▶ _Problem to work on_: Please repeat the lines below exactly. Begin with the line containing "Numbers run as" and go on through the line containing "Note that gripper".

▶ _Provided entries_:
[Start of section]

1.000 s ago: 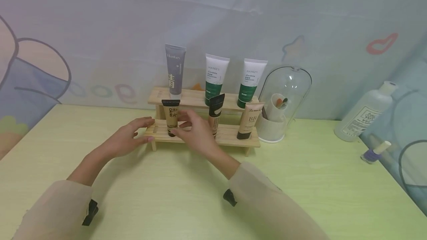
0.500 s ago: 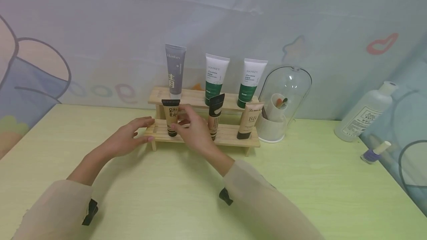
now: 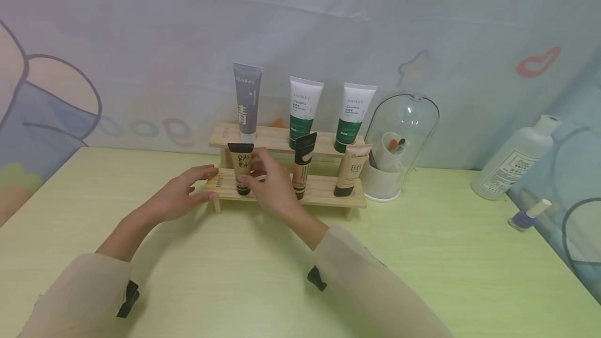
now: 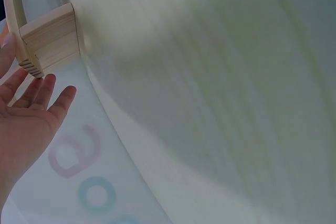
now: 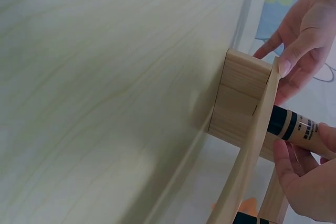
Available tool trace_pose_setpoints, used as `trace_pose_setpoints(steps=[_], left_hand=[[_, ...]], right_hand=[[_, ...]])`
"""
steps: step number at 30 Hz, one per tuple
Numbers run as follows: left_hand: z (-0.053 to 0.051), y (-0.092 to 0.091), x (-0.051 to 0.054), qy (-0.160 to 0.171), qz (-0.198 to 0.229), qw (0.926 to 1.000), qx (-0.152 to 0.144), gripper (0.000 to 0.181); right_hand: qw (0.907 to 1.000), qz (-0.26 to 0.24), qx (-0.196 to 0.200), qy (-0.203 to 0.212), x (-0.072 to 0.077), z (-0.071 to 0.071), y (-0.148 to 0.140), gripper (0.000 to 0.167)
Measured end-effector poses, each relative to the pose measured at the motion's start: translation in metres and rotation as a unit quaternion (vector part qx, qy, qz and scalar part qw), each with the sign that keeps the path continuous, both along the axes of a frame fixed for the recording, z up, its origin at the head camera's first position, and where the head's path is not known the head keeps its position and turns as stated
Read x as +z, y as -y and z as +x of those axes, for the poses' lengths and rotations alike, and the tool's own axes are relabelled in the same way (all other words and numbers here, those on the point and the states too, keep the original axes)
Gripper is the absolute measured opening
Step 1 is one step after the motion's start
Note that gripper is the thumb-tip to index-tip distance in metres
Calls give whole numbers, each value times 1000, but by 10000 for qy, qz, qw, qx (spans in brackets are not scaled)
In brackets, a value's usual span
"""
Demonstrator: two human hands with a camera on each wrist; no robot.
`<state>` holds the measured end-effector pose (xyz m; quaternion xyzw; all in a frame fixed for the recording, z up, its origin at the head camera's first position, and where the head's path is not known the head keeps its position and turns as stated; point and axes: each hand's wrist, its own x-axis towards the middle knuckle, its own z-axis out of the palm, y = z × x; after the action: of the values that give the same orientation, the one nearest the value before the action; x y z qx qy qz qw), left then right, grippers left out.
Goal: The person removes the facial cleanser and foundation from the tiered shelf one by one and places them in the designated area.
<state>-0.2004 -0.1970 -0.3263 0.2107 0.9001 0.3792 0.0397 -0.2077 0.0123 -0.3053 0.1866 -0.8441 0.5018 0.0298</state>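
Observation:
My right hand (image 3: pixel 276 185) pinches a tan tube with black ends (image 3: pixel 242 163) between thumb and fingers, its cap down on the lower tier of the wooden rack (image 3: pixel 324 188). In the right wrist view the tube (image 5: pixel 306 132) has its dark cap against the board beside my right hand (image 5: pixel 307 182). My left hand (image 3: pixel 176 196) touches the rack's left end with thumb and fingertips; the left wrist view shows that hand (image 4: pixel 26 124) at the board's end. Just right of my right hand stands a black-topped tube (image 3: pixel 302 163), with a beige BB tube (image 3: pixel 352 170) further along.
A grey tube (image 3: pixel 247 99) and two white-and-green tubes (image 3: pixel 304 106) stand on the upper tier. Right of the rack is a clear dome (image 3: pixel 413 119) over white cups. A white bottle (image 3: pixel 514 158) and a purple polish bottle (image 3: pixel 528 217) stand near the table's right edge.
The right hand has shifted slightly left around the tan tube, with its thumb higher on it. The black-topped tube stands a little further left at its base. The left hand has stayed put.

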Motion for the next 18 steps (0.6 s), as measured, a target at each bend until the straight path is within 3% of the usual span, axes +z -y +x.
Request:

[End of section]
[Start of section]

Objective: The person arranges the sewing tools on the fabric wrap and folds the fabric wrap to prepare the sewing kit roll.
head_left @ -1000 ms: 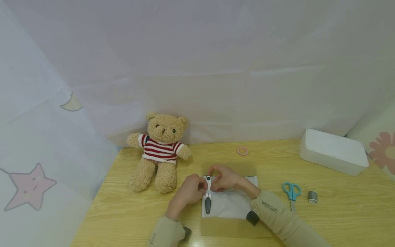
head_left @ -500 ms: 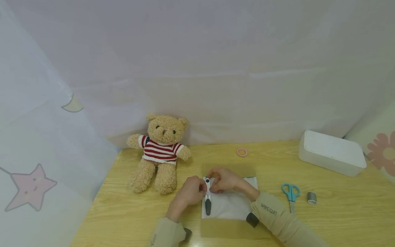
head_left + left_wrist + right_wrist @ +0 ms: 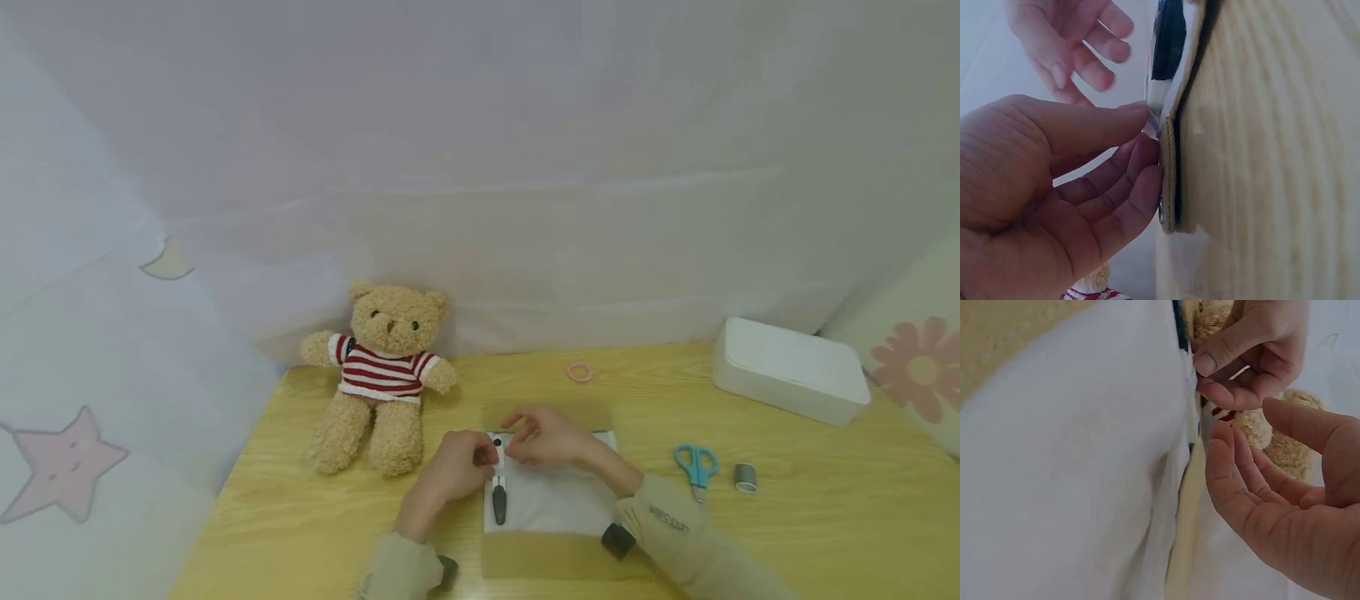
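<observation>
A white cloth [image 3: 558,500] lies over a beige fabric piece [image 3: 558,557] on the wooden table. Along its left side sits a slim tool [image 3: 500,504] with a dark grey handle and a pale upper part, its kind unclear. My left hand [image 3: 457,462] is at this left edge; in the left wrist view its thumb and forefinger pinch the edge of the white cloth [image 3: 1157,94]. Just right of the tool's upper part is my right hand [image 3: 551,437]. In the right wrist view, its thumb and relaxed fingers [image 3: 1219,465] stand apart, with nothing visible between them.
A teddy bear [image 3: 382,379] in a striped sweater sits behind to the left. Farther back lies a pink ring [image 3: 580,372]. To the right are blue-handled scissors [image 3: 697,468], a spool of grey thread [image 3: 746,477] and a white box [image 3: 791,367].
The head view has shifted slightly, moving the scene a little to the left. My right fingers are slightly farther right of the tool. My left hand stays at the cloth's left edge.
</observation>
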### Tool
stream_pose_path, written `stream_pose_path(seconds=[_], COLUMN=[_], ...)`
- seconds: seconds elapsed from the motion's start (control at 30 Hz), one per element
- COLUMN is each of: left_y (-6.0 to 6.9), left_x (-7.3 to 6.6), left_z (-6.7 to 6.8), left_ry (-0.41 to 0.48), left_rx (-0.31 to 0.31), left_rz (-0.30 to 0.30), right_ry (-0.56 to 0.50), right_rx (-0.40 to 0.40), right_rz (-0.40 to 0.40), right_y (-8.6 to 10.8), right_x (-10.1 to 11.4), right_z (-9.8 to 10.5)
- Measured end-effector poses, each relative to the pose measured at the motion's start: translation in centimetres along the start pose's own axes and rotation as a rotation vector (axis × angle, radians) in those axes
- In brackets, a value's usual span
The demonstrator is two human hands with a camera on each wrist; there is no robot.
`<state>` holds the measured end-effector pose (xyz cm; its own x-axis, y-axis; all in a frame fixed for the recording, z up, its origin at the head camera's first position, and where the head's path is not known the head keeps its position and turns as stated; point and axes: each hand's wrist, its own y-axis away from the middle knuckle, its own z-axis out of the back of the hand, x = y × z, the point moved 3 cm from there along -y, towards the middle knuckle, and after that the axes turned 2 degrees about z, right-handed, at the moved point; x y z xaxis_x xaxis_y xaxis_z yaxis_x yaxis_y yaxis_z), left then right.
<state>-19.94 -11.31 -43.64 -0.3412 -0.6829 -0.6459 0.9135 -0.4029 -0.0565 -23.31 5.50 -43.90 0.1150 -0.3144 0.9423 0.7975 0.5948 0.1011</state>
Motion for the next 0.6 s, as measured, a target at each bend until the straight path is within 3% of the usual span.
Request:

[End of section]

▶ _Answer to the problem_:
Numbers run as follows: left_hand: z (-0.053 to 0.051), y (-0.092 to 0.091), x (-0.051 to 0.054), qy (-0.160 to 0.171), qz (-0.198 to 0.229), qw (0.926 to 1.000), qx (-0.152 to 0.144), gripper (0.000 to 0.181); right_hand: qw (0.907 to 1.000), qz (-0.26 to 0.24), qx (-0.196 to 0.200), qy (-0.203 to 0.212), x (-0.072 to 0.077), z (-0.071 to 0.071), y (-0.148 to 0.140), gripper (0.000 to 0.167)
Measured end-effector poses, each relative to the pose measured at the motion's start: translation in metres and rotation as a unit quaternion (vector part qx, qy, qz and scalar part qw), each with the sign that keeps the path continuous, both along the axes of a frame fixed for the recording, z up, its origin at the head camera's first position, and where the head's path is not known the head keeps its position and turns as stated
Read x as +z, y as -y and z as +x of those axes, for the poses' lengths and rotations alike, and the tool's own axes are relabelled in the same way (all other words and numbers here, those on the point and the states too, keep the original axes)
Gripper is the absolute measured opening
Step 1 is one step after the motion's start
Note that gripper is the thumb-tip to index-tip distance in metres

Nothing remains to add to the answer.